Beyond the Void: Nate Young on Recreating History and Making Art Anew | Newcity Art Embodying the Story: Nate Young on Recreating History and Making Art Anew

2022-05-27 23:59:17 By : Mr. Kevin Zhang

Visual Art Culture of Chicago and Beyond

May 23, 2022 at 7:00 am by Pia Singh

“In Black Untime No. 12,” Nate Young, 2022 graphite on paper and vellum, archival tape and oak 26 1/2 x 32 1/2 inches/Photo:  Courtesy the artist and Monique Meloche Gallery

On the occasion of “(un)time,” Nate Young’s fifth solo exhibition with Monique Meloche Gallery, Newcity’s Pia Singh sat down with the artist to discuss the work. On view is a new series of drawings in which Young recreates from memory a photograph of his great grandfather standing with a horse. The drawings are a continuation of a larger project, in which Young will attempt to recreate his great grandfather’s migration from North Carolina to Pennsylvania, by horse.

“Stories are graves. Empty. Nothing there. All living and dying in them fake. Pretend. No story unless someone reads, tells it. Empty. No one’s time inside a story. Time needed to live and die, to tell stories. But stories not time. Stories graves. No entering or leaving them without time. Nothing breathing inside them. Lost nor found. No time. Only stories. Only words. Pretend words. Pretend time.”

John Edgar Wideman, Art of Story, 2018

“(un)time,” installation view/Photo: Courtesy the artist and Monique Meloche Gallery

Considering the title of the exhibition, “(un)time,” I was excited about our conversation because a lot of the work I’ve invested in has centered on the idea of the durational encounter—be it lens-based work, drawing, installation, sound, performance… even painting to some degree is imbued with time.

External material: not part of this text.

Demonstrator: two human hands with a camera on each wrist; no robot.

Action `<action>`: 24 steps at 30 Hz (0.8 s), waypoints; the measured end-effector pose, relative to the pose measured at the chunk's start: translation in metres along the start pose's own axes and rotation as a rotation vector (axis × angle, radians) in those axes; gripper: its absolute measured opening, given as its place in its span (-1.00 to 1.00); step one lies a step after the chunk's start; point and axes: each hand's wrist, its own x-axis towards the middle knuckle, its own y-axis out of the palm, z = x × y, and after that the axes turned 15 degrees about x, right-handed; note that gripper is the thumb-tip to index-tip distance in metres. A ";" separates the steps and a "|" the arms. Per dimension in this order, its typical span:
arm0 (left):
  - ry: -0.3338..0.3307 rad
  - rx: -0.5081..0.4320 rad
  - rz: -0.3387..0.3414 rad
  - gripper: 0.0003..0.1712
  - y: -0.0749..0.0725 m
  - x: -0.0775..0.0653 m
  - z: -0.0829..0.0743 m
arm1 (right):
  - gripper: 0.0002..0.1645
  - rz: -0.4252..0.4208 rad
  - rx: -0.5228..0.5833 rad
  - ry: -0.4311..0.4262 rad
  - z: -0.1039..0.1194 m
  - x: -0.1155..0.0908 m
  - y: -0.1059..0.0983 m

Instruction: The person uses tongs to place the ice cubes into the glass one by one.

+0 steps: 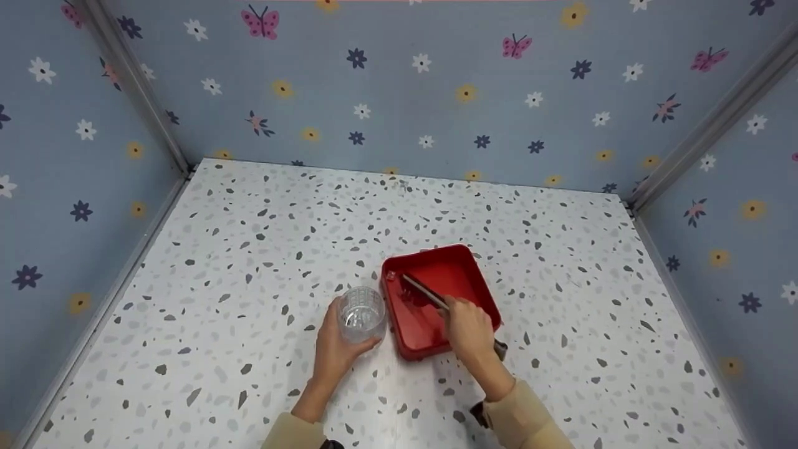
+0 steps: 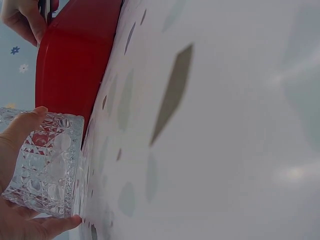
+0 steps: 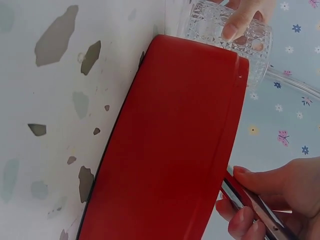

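Observation:
My left hand (image 1: 334,350) grips a clear cut-glass tumbler (image 1: 363,312) by its side, thumb toward me. The tumbler stands upright on the table, close against the left wall of a red tray (image 1: 458,271). In the left wrist view, the diamond pattern of the tumbler (image 2: 50,160) shows between thumb and fingers. My right hand (image 1: 472,330) holds metal tongs (image 1: 425,290) over the tray, slanting down to the left. Their tips are near a small clear cube (image 1: 391,275) in the tray's far left corner. The right wrist view hides the tips behind the tray wall.
A white speckled tabletop (image 1: 262,218) lies under everything. Flower-patterned blue panels (image 1: 411,93) enclose it at the back and both sides, with metal posts (image 1: 137,87) at the corners.

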 end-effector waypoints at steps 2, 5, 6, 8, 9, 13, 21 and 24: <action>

Yeah, I think at some point, I started to think about the relationship to time, specifically because I was thinking about a story that happened in what we consider to be “the past,” a historical moment. So pretty early on in the work, I was thinking about time and realized that there is always a question of accuracy whil telling a story. In my work the story is my great-grandfather’s migration.

I want to start with the fact that you were recently awarded a grant which allowed you to expand this work.

Yes, I won a grant through the Shifting Foundation about a year-and-a-half ago. I decided that the project could be a way for me to access, for myself, the accuracy of a story I was once told by my grandmother. A story I am now retelling myself. My great-grandfather escaped from North Carolina in the early 1900sa, at the beginning of the Great Migration, to travel north to Philadelphia on horseback. So, in order to think about the accuracy of this story, I figured the best way would be to reproduce the action central to the story, to embody the story.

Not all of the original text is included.